After Tuesday’s bloodbath in the cattle markets, it would be easy to post a number of charts looking at live cattle, feeder cattle, or both from a technical point of view. The problem is we’ve seen what looks to be bearish technical reversals before. Given this, let’s talk about fundamentals., and no, I do not mean next week’s September 1 Cattle on Feed numbers.

The quote screen from Tuesday’s close shows some interesting activity in live cattle.
- October closed $5.625 lower
- but gained $0.775 on December
- All as the September round of the Goldman Roll got under way, running through Friday
- December closed $6.40 lower
- but gained $0.475 on February
- February (LEG26) closed $6.875 lower
- but gained $0.125 on April
- The first three futures spreads all showed commercial support (nearby contract gaining on deferred)

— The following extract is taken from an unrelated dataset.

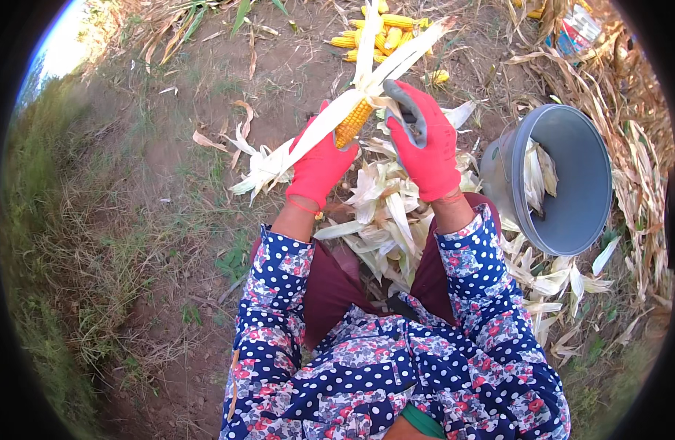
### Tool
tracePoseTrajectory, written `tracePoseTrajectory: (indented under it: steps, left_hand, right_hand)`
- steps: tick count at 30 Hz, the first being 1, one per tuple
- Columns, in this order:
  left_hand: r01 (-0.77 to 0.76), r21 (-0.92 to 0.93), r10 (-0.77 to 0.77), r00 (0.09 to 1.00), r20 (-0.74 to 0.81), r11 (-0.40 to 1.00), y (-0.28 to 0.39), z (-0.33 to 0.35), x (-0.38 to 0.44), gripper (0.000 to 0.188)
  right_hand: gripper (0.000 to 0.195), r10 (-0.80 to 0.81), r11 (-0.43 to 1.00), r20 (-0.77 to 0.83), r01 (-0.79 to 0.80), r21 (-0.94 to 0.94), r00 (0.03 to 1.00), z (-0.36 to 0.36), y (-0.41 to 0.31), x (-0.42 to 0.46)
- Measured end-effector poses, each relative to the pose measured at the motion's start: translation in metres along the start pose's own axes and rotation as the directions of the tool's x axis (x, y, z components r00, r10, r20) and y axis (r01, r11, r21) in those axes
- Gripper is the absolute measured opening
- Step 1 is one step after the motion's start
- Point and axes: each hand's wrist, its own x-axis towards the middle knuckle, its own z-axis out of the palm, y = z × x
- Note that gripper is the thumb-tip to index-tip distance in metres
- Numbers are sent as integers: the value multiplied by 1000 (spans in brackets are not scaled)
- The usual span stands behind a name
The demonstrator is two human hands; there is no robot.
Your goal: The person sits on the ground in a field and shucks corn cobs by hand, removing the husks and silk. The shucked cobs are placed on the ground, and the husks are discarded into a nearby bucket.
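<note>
My left hand (pixel 322 165), in a red and grey work glove, grips an ear of corn (pixel 354 122) held tilted in front of me. Yellow kernels show where the pale husk (pixel 403 58) is peeled apart; strips of it splay past the tip side and down over the left glove. Close to the husk's base on the right is my right hand (pixel 425 140), gloved alike, its thumb and fingers curled apart. Whether its fingertips touch the husk I cannot tell. Loose stripped husks (pixel 392 214) lie heaped between my knees, below both hands.
Several husked yellow cobs (pixel 389 36) are piled on the soil ahead, with a short cob (pixel 438 76) nearby. A grey plastic bucket (pixel 571 220) lies tipped at right, husked-looking pale leaves (pixel 538 170) inside. Dry corn stalks (pixel 640 187) line the right; grass (pixel 106 264) covers the left.
</note>
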Motion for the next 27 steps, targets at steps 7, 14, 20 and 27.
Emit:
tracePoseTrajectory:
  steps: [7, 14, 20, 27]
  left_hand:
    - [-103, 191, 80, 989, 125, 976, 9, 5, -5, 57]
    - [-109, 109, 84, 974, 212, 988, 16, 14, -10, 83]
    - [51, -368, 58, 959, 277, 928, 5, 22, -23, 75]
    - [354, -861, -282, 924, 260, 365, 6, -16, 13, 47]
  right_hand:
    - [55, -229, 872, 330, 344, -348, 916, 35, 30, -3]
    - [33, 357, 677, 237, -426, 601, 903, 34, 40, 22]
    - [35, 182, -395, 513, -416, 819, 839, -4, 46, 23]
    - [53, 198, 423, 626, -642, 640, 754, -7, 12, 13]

As for the December-February futures spread itself:
- Tuesday’s close was (-$1.175)
- as compared to last Friday’s settlement at (-$1.225)
- and the previous 5-year high weekly close for this week of (-$0.70)
In other words, our read on intermediate-term real supply and demand remains bullish.
[i] From Malcolm Gladwell’s book of the same name. The idea is the critical point, or “boiling point” at which “an idea, product, or trend spreads rapidly…”. In market terms, my interpretation is everything bullish that can be factored in has been factored in, leading to a volatile reversal in trend due to a change in noncommercial activity (Newton’s First Law of Motion applied to markets).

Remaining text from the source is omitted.